YOUR TASK:
Whatever lines the data contains, output all of them unchanged.

GIVEN MATERIAL:
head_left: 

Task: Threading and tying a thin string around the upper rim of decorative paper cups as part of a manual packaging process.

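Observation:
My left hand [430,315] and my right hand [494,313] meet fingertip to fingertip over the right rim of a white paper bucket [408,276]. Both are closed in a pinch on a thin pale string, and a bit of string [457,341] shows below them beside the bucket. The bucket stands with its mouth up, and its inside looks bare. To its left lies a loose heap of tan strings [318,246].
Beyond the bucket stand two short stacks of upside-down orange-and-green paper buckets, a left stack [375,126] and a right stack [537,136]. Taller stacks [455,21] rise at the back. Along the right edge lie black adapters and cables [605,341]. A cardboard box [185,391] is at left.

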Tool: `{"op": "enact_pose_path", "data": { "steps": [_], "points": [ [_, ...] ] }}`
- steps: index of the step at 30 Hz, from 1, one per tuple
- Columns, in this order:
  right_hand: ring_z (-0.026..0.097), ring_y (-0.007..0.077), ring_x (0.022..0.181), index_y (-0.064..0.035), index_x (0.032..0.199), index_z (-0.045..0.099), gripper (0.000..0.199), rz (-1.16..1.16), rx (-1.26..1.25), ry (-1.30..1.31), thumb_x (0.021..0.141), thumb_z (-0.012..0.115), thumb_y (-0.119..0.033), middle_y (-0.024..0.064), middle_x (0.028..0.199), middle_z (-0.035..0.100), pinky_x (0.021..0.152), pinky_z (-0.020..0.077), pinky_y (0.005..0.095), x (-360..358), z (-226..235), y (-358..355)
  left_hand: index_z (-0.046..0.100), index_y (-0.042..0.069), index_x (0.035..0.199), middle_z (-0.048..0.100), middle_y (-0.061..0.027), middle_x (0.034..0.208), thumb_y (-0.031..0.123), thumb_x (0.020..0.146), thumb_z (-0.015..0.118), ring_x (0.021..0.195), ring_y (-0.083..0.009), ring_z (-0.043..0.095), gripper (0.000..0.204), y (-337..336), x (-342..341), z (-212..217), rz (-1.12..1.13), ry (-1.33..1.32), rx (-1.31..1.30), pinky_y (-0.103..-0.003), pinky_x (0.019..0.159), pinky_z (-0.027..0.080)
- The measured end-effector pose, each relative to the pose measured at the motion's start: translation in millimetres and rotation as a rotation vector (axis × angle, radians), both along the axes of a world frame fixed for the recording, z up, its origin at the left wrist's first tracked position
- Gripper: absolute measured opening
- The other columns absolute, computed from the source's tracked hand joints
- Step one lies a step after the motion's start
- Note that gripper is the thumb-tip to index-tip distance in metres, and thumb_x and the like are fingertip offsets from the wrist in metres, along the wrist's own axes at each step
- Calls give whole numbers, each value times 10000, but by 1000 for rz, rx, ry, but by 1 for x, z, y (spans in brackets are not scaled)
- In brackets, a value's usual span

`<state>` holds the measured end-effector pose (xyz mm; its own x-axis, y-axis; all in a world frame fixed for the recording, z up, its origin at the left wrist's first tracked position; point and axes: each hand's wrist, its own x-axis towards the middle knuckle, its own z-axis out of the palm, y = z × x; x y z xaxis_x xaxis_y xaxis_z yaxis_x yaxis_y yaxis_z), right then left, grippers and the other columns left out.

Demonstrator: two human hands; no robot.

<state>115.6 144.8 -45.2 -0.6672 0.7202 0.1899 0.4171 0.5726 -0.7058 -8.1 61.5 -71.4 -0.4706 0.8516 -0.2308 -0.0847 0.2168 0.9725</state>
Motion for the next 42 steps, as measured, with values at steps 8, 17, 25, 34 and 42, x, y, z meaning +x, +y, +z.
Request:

THE COMPLETED TASK:
head_left: 

Task: Threading and tying a thin string around the upper rim of decorative paper cups as part of a manual packaging process.

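Observation:
My left hand [430,315] and my right hand [494,313] meet fingertip to fingertip over the right rim of a white paper bucket [408,276]. Both are closed in a pinch on a thin pale string, and a bit of string [457,341] shows below them beside the bucket. The bucket stands with its mouth up, and its inside looks bare. To its left lies a loose heap of tan strings [318,246].
Beyond the bucket stand two short stacks of upside-down orange-and-green paper buckets, a left stack [375,126] and a right stack [537,136]. Taller stacks [455,21] rise at the back. Along the right edge lie black adapters and cables [605,341]. A cardboard box [185,391] is at left.
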
Tool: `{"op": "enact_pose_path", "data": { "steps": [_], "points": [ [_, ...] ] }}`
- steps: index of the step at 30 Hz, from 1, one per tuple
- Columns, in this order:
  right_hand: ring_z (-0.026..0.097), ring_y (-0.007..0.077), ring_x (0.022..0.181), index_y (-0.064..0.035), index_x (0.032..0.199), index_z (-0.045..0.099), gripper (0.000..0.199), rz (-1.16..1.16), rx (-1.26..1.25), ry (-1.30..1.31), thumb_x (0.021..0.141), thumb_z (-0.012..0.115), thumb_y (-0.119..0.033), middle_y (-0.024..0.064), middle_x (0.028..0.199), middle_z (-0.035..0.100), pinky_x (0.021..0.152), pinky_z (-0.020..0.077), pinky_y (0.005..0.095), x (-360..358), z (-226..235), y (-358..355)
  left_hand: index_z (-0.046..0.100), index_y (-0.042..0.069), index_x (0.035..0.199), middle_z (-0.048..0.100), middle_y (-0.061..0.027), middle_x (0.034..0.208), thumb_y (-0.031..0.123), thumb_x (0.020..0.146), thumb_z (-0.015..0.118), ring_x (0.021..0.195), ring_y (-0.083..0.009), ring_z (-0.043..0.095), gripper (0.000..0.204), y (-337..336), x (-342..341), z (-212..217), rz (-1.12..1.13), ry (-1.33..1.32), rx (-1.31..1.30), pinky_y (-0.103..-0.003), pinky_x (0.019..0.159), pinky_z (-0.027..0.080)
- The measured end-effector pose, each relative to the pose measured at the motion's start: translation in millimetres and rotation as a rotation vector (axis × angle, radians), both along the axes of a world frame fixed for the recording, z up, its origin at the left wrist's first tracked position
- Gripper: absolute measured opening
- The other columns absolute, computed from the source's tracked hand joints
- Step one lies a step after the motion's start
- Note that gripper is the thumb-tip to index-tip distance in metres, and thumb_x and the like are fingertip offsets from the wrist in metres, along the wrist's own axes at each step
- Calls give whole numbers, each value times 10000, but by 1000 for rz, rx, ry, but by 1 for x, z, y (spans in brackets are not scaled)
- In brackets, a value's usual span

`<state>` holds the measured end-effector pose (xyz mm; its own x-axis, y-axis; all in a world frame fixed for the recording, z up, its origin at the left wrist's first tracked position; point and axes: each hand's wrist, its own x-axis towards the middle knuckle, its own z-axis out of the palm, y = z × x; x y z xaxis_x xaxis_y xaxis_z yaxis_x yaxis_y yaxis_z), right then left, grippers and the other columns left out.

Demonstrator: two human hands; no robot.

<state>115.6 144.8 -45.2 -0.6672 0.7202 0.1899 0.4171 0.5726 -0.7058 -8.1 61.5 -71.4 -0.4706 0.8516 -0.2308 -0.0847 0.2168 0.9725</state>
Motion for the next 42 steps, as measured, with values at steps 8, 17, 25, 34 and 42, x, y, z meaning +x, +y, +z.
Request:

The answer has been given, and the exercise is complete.